Work to complete: Without omitting anything, copy every entry word for word.

Records to process:
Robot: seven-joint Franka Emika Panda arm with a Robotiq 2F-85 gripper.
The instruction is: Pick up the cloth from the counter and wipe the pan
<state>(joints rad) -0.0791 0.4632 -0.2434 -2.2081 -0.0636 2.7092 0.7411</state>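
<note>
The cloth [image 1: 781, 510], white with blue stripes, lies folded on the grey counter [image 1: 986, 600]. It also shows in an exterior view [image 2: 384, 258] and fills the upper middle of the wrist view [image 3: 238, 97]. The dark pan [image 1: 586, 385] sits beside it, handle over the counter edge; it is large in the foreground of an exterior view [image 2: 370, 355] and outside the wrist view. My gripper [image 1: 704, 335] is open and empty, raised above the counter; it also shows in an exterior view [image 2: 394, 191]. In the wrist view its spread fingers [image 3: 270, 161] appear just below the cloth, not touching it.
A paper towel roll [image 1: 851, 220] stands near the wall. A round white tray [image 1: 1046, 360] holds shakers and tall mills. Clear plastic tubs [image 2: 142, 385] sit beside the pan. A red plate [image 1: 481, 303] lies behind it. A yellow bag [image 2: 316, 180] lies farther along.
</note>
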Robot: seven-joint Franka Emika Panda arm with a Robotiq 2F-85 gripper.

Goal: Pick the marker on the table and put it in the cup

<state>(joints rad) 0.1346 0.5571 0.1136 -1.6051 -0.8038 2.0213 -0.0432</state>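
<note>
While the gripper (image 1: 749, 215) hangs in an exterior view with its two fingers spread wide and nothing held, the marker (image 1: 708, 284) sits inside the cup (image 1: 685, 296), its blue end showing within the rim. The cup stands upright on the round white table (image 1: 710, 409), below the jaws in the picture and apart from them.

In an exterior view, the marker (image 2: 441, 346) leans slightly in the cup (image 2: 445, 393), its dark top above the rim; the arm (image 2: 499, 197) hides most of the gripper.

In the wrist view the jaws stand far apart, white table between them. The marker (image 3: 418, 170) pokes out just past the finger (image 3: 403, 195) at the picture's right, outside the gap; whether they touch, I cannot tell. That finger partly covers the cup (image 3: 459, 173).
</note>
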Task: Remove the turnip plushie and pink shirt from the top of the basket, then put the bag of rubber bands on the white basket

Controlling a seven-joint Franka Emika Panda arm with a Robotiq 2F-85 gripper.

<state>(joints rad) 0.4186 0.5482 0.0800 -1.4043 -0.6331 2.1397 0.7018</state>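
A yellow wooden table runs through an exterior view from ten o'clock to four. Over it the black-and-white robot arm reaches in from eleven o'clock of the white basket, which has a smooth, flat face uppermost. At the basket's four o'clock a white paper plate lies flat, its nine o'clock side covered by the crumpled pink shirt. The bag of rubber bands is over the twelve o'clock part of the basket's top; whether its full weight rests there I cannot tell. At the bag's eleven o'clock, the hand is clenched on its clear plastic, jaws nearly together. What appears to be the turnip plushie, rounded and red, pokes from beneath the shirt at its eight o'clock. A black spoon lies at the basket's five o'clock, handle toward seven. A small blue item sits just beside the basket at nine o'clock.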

Result:
Robot: seven-joint Franka Emika Panda arm with a Robotiq 2F-85 gripper.
The instruction is: Pick up the cloth from the counter and wipe the pan
<state>(joints rad) -0.0791 0.4632 -0.2434 -2.2081 -0.0636 2.7092 0.7411</state>
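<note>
The cloth [image 1: 781, 510], white with blue stripes, lies folded on the grey counter [image 1: 986, 600]. It also shows in an exterior view [image 2: 384, 258] and fills the upper middle of the wrist view [image 3: 238, 97]. The dark pan [image 1: 586, 385] sits beside it, handle over the counter edge; it is large in the foreground of an exterior view [image 2: 370, 355] and outside the wrist view. My gripper [image 1: 704, 335] is open and empty, raised above the counter; it also shows in an exterior view [image 2: 394, 191]. In the wrist view its spread fingers [image 3: 270, 161] appear just below the cloth, not touching it.
A paper towel roll [image 1: 851, 220] stands near the wall. A round white tray [image 1: 1046, 360] holds shakers and tall mills. Clear plastic tubs [image 2: 142, 385] sit beside the pan. A red plate [image 1: 481, 303] lies behind it. A yellow bag [image 2: 316, 180] lies farther along.
</note>
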Robot: seven-joint Franka Emika Panda arm with a Robotiq 2F-85 gripper.

Goal: Pick the marker on the table and put it in the cup

<state>(joints rad) 0.1346 0.5571 0.1136 -1.6051 -0.8038 2.0213 -0.0432</state>
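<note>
While the gripper (image 1: 749, 215) hangs in an exterior view with its two fingers spread wide and nothing held, the marker (image 1: 708, 284) sits inside the cup (image 1: 685, 296), its blue end showing within the rim. The cup stands upright on the round white table (image 1: 710, 409), below the jaws in the picture and apart from them.

In an exterior view, the marker (image 2: 441, 346) leans slightly in the cup (image 2: 445, 393), its dark top above the rim; the arm (image 2: 499, 197) hides most of the gripper.

In the wrist view the jaws stand far apart, white table between them. The marker (image 3: 418, 170) pokes out just past the finger (image 3: 403, 195) at the picture's right, outside the gap; whether they touch, I cannot tell. That finger partly covers the cup (image 3: 459, 173).
</note>
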Task: Remove the turnip plushie and pink shirt from the top of the basket, then put the bag of rubber bands on the white basket

Controlling a seven-joint Franka Emika Panda arm with a Robotiq 2F-85 gripper.

<state>(joints rad) 0.4186 0.5482 0.0800 -1.4043 -0.6331 2.1397 0.7018</state>
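A yellow wooden table runs through an exterior view from ten o'clock to four. Over it the black-and-white robot arm reaches in from eleven o'clock of the white basket, which has a smooth, flat face uppermost. At the basket's four o'clock a white paper plate lies flat, its nine o'clock side covered by the crumpled pink shirt. The bag of rubber bands is over the twelve o'clock part of the basket's top; whether its full weight rests there I cannot tell. At the bag's eleven o'clock, the hand is clenched on its clear plastic, jaws nearly together. What appears to be the turnip plushie, rounded and red, pokes from beneath the shirt at its eight o'clock. A black spoon lies at the basket's five o'clock, handle toward seven. A small blue item sits just beside the basket at nine o'clock.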

The complete answer has now been given.